# INSTRUCTIONS TO FOLLOW
Go through the material below and copy all lines with "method".

# EXTRACTED RECORDS
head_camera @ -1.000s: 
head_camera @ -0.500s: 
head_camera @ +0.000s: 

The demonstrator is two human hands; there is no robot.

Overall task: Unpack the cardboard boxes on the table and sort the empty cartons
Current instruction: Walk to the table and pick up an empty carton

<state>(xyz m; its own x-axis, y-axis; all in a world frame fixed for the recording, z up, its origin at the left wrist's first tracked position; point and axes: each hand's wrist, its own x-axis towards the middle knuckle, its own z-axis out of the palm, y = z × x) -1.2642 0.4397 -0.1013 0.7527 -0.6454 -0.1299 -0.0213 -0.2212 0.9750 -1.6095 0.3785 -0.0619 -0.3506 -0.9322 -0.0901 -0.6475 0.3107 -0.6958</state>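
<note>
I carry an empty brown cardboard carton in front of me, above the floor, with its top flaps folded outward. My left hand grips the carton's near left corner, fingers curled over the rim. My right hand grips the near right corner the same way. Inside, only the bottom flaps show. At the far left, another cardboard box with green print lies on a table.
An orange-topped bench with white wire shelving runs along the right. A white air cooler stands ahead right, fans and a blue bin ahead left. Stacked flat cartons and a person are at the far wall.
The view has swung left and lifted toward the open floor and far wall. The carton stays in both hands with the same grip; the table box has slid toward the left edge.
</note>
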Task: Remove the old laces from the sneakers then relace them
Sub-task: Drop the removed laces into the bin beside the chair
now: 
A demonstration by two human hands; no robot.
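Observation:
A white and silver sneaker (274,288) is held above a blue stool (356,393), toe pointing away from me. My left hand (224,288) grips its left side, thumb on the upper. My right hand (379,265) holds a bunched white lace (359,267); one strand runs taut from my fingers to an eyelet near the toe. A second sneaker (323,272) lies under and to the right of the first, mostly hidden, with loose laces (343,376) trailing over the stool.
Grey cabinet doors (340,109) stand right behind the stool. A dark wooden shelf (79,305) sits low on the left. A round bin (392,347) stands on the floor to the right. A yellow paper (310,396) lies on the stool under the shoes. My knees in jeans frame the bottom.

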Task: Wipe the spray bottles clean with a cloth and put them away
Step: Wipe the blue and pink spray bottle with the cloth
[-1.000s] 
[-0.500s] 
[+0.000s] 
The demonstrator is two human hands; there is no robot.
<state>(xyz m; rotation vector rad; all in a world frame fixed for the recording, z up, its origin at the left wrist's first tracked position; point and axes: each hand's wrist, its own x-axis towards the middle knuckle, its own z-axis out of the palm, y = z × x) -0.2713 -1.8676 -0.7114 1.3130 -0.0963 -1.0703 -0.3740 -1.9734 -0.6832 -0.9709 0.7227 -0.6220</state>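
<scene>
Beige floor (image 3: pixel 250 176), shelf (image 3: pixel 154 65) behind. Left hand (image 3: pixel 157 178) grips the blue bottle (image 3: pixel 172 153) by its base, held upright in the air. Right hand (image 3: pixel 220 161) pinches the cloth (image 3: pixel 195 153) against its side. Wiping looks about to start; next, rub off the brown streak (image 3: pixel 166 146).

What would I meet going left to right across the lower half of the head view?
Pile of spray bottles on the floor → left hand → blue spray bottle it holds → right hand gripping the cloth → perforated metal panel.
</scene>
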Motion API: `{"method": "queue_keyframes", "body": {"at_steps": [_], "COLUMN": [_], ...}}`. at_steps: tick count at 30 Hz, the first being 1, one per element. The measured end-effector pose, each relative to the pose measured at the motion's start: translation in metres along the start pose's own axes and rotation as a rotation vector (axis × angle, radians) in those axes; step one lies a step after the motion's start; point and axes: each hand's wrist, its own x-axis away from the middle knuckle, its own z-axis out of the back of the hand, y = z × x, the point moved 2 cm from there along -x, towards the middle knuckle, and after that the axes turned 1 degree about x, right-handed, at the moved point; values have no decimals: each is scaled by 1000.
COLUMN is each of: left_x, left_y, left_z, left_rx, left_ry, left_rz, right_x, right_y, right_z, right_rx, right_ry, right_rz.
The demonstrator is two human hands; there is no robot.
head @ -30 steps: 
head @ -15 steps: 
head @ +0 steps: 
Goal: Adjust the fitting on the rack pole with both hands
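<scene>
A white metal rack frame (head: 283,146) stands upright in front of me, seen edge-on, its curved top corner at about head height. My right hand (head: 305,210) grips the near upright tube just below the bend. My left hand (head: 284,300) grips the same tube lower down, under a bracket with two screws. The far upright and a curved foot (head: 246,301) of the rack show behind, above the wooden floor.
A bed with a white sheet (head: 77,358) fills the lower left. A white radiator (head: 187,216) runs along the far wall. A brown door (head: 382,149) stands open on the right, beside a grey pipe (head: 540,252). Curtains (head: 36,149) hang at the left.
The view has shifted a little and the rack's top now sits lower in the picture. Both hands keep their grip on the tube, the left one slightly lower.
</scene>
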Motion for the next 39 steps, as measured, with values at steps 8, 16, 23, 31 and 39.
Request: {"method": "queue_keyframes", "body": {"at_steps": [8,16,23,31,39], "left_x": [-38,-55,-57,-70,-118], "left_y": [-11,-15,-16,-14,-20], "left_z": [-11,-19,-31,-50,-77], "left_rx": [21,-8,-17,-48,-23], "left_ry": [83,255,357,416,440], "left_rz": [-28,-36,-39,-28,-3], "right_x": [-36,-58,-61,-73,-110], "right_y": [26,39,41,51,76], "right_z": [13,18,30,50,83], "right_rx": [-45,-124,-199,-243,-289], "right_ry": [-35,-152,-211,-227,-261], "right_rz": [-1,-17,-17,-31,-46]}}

# REPLY TO THE EXERCISE
Motion API: `{"method": "queue_keyframes", "body": {"at_steps": [_], "COLUMN": [_], ...}}`. at_steps: tick count at 30 Hz, the first being 1, one per element. The measured end-effector pose, each relative to the pose measured at the motion's start: translation in metres along the start pose's own axes and rotation as a rotation vector (axis × angle, radians) in those axes; step one lies a step after the motion's start; point and axes: each hand's wrist, its own x-axis away from the middle knuckle, its own z-axis out of the back of the hand, y = z × x, the point moved 2 cm from there along -x, towards the middle knuckle, and after that the axes turned 1 degree about x, right-handed, at the moved point; values have no decimals: each is scaled by 1000.
Request: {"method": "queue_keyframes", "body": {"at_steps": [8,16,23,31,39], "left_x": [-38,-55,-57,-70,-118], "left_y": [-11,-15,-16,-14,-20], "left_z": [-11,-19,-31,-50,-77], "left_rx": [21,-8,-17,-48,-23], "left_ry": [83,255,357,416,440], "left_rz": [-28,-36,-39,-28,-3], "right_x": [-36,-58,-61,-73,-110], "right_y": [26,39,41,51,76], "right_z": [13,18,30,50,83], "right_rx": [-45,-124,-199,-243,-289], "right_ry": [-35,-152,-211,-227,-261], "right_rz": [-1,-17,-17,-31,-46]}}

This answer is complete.